Northborough is a census-designated place (CDP) in the town of Northborough in Worcester County, Massachusetts, United States.  The population was 6,167 at the 2010 census.

Geography
According to the United States Census Bureau, the CDP has a total area of 8.6 km (3.3 mi).  8.6 km (3.3 mi) of it is land and 0.30% is water.

Demographics

At the 2000 census there were 6,257 people, 2,294 households, and 1,663 families in the CDP.  The population density was 729.9/km (1,889.3/mi).  There were 2,350 housing units at an average density of 274.1/km (709.6/mi).  The racial makeup of the CDP was 93.62% White, 0.69% Black or African American, 0.11% Native American, 4.20% Asian, 0.08% Pacific Islander, 0.32% from other races, and 0.97% from two or more races. Hispanic or Latino of any race were 1.21%.

Of the 2,294 households 40.3% had children under the age of 18 living with them, 61.1% were married couples living together, 8.8% had a female householder with no husband present, and 27.5% were non-families. 22.6% of households were one person and 8.6% were one person aged 65 or older.  The average household size was 2.67 and the average family size was 3.19.

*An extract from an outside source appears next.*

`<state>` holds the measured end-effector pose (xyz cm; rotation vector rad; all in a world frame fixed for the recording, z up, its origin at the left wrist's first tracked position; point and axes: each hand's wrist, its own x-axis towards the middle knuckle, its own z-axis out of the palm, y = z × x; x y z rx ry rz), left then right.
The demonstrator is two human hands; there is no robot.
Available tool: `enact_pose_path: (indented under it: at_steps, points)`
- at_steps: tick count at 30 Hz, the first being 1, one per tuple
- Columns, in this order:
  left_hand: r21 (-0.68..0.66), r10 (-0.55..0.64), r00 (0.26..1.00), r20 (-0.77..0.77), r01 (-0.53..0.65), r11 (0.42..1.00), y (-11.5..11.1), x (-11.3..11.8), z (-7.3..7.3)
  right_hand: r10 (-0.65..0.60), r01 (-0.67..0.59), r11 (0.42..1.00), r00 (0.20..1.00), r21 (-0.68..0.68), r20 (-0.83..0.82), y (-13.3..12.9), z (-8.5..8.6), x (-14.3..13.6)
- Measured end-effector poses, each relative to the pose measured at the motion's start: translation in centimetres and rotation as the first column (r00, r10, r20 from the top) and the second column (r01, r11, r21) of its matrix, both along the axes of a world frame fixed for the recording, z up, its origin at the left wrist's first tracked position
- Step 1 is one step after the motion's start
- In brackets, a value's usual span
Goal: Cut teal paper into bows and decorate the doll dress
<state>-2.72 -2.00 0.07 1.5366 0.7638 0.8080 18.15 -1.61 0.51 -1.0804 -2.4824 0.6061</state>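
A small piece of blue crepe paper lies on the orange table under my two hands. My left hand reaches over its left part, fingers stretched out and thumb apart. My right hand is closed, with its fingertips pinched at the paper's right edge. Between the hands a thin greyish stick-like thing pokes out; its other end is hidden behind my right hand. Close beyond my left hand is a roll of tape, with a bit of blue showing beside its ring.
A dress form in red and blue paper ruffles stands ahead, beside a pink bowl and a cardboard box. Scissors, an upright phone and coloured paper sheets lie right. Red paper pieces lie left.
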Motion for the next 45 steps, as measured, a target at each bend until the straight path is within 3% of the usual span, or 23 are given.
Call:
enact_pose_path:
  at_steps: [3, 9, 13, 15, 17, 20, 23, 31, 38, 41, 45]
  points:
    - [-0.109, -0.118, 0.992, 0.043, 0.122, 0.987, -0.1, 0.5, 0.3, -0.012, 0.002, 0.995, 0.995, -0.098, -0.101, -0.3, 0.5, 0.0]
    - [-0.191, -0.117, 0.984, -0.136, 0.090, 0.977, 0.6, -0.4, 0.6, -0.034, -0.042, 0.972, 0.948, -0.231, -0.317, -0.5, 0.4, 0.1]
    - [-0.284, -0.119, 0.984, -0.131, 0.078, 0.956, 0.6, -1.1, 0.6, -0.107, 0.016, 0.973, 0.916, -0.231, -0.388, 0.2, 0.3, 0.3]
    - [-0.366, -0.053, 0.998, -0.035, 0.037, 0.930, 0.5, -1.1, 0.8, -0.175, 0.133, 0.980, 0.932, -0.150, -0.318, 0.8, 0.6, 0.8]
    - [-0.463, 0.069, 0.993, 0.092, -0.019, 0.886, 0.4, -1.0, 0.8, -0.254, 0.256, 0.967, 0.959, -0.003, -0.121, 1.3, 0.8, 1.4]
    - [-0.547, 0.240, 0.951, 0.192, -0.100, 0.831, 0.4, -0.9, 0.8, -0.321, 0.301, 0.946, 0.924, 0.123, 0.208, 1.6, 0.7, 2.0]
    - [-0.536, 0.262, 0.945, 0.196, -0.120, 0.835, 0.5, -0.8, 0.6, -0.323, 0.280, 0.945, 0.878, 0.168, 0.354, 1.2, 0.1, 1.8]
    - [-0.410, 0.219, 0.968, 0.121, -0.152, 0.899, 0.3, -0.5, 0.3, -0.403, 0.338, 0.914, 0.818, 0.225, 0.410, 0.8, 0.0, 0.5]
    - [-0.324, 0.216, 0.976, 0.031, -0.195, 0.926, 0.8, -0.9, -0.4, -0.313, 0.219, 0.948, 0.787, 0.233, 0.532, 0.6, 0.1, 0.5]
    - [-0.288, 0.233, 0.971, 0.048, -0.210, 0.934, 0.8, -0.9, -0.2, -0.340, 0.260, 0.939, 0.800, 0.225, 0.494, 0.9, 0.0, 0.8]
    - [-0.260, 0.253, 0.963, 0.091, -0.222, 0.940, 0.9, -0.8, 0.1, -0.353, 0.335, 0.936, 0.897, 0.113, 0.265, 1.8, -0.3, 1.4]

The age distribution was 28.3% under the age of 18, 4.5% from 18 to 24, 32.2% from 25 to 44, 23.2% from 45 to 64, and 11.9% 65 or older.  The median age was 37 years. For every 100 females, there were 91.8 males.  For every 100 females age 18 and over, there were 89.6 males.

The median household income was $67,292 and the median family income  was $81,414. Males had a median income of $54,333 versus $38,576 for females. The per capita income for the CDP was $28,600.  About 1.6% of families and 3.1% of the population were below the poverty line, including 1.8% of those under age 18 and 13.1% of those age 65 or over.